Wednesday, May 9, 2012

Postal Bicycles in Ireland

An Post by Bicycle, Dun Laoghaire
Walking around the small coastal town of Dun Laoghaire, I spotted what looked like a vintage delivery bicycle propped up against a wall. "How nice that these are still around," I thought, figuring it was someone's town cruiser. Only when I saw the same bike rolled along by a man in uniform later, did I realise the delivery bicycle was in active current use. Apparently at least in some towns, the Irish post (An Post) uses bicycles to deliver mail. 

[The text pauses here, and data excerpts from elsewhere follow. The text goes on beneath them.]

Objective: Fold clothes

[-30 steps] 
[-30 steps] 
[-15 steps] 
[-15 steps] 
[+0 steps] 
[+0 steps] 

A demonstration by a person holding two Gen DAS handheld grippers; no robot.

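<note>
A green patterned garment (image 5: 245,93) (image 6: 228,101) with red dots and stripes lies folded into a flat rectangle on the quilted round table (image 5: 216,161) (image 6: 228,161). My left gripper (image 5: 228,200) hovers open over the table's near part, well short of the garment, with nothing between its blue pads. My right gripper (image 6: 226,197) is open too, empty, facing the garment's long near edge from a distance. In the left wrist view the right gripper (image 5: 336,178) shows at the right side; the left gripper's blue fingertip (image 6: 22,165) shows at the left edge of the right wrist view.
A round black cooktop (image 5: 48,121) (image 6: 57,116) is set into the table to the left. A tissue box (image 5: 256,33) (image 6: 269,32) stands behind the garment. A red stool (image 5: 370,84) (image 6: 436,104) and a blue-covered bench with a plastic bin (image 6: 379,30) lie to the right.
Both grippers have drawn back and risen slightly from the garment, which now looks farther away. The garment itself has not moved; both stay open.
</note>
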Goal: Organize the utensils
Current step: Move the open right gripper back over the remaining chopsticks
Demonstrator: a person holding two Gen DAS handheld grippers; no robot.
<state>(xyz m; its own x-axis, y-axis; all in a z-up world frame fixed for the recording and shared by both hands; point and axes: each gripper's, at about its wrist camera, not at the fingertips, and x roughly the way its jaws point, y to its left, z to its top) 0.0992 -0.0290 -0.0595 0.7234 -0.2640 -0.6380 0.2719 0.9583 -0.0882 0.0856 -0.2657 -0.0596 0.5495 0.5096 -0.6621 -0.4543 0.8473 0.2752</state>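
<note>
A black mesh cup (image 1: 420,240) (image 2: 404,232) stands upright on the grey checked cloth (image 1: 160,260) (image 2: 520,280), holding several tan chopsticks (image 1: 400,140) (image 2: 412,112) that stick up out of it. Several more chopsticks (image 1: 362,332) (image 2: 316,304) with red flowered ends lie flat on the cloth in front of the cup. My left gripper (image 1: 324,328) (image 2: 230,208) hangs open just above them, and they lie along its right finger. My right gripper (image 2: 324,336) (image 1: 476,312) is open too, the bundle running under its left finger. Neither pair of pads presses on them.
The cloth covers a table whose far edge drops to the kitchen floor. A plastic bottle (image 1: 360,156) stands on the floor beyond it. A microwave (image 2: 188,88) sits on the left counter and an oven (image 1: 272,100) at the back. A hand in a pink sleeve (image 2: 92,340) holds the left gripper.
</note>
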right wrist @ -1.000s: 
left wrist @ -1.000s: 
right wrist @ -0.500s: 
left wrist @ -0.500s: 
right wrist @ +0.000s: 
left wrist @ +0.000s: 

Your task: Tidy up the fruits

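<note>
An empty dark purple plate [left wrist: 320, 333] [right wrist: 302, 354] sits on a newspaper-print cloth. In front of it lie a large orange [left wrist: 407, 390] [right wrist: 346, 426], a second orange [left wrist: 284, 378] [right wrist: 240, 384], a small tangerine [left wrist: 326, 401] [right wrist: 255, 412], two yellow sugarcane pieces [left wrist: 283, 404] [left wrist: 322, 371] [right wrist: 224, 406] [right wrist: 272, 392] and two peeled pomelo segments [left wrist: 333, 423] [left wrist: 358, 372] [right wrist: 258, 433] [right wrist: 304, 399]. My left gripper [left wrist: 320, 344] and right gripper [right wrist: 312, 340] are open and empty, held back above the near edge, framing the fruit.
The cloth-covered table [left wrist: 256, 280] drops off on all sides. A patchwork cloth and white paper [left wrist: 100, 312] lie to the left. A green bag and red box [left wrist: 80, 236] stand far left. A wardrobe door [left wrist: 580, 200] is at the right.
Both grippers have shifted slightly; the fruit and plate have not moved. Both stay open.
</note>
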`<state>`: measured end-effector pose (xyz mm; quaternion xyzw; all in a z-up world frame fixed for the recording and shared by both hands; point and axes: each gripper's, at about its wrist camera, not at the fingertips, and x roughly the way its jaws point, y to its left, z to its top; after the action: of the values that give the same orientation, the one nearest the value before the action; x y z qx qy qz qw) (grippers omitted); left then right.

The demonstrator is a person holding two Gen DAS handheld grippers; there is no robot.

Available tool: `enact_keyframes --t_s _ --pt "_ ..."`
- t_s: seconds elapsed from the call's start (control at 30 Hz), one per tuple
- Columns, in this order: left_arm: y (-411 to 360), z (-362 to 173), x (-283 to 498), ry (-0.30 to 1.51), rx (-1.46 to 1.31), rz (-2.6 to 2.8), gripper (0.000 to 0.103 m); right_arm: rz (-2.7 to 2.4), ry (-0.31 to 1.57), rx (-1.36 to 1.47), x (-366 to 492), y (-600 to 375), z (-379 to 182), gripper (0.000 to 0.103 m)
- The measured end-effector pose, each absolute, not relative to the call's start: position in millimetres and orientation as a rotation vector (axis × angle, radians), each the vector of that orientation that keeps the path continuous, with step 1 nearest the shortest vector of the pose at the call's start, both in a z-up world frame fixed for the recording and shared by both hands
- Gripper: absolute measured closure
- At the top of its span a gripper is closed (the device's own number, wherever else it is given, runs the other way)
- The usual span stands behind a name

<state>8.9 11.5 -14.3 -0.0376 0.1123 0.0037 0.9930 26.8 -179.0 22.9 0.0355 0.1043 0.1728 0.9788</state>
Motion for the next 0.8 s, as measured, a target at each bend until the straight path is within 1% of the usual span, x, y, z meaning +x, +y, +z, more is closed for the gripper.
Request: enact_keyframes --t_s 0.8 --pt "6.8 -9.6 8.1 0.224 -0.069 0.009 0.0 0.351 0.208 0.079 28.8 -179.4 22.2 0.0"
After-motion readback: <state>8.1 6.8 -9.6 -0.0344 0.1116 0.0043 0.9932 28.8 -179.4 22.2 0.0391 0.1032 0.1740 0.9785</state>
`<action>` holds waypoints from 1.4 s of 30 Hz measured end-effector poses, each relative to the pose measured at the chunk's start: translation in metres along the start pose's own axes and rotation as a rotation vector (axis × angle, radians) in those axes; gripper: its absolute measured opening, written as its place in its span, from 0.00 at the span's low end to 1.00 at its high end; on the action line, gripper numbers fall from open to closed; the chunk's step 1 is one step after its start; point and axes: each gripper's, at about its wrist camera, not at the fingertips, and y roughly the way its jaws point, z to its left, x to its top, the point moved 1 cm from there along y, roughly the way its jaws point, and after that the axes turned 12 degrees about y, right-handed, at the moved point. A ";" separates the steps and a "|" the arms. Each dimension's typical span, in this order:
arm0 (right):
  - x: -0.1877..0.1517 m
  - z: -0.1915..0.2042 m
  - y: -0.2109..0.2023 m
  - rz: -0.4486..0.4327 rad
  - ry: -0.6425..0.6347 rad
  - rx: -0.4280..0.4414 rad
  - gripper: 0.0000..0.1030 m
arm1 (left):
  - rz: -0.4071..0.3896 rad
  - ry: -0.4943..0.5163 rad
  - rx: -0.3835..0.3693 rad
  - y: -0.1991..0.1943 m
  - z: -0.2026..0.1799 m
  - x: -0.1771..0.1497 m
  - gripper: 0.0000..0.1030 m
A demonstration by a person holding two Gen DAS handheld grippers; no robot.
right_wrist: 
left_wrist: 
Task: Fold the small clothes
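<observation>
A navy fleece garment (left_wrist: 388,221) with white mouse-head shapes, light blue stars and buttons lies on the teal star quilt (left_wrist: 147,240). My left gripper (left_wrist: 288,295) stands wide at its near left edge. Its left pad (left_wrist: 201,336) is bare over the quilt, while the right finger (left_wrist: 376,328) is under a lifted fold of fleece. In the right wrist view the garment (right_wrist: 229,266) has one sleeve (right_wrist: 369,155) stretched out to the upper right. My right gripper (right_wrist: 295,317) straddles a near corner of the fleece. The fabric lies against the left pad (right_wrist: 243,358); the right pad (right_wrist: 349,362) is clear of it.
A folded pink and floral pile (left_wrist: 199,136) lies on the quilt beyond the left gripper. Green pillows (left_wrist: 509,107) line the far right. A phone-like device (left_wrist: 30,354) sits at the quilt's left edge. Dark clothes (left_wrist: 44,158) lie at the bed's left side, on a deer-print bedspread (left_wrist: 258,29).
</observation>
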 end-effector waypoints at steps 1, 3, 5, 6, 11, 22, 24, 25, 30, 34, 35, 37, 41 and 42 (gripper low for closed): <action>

An Post by Bicycle, Dun Laoghaire
While I've seen postal bikes in other countries, they have tended to look more generic and official - typically being the same make, model and colour, with the logo of the post office clearly visible on the frame. But the postal bicycles here seem to be all different - different models, different colours, even spanning different decades.

An Post by Bicycle, Dun Laoghaire
This yellow one is made by Monark (a Swedish manufacturer) and it looks like a variation of this model

An Post by Bicycle, Dun Laoghaire
There is a backward bend to the seat tube that I initially thought was a deformity from years of heavy use. But the picture of the bicycle I linked to above has the same bend, so it must be an intentional part of the frame design. Any idea why?

Notice also that the fold-down stand that does double-duty as front rack stabiliser has wheels attached to it, so that the bike can be rolled when the stand is employed. I assume there is also a praking brake to prevent it from rolling on its own.

An Post by Bicycle, Dun Laoghaire
The front and rear racks on this one are roomy enough to each fit a huge mail bag or box, whereas the older black bike I saw earlier had a front rack only and a smaller one at that. I wonder whether the route he was assigned to tends to get less volume.

An Post by Bicycle, Dun Laoghaire
In a town of Dun Laoghaire's scale, postal bicycles make a lot of sense and I was happy to see more and more of them in the course of the day. Examining the different styles of delivery bikes that have existed over the years is fascinating; there were a great many!

46 comments:

  1. Attention - frame mounted front rack.

    The bendy bit - going out on a limb I'm gonna guess it's to maximize where the rider can step through while getting the desired set back for perhaps a range of riders, height-wise and may have something to do with weight balance fore-aft to handle properly with various loads.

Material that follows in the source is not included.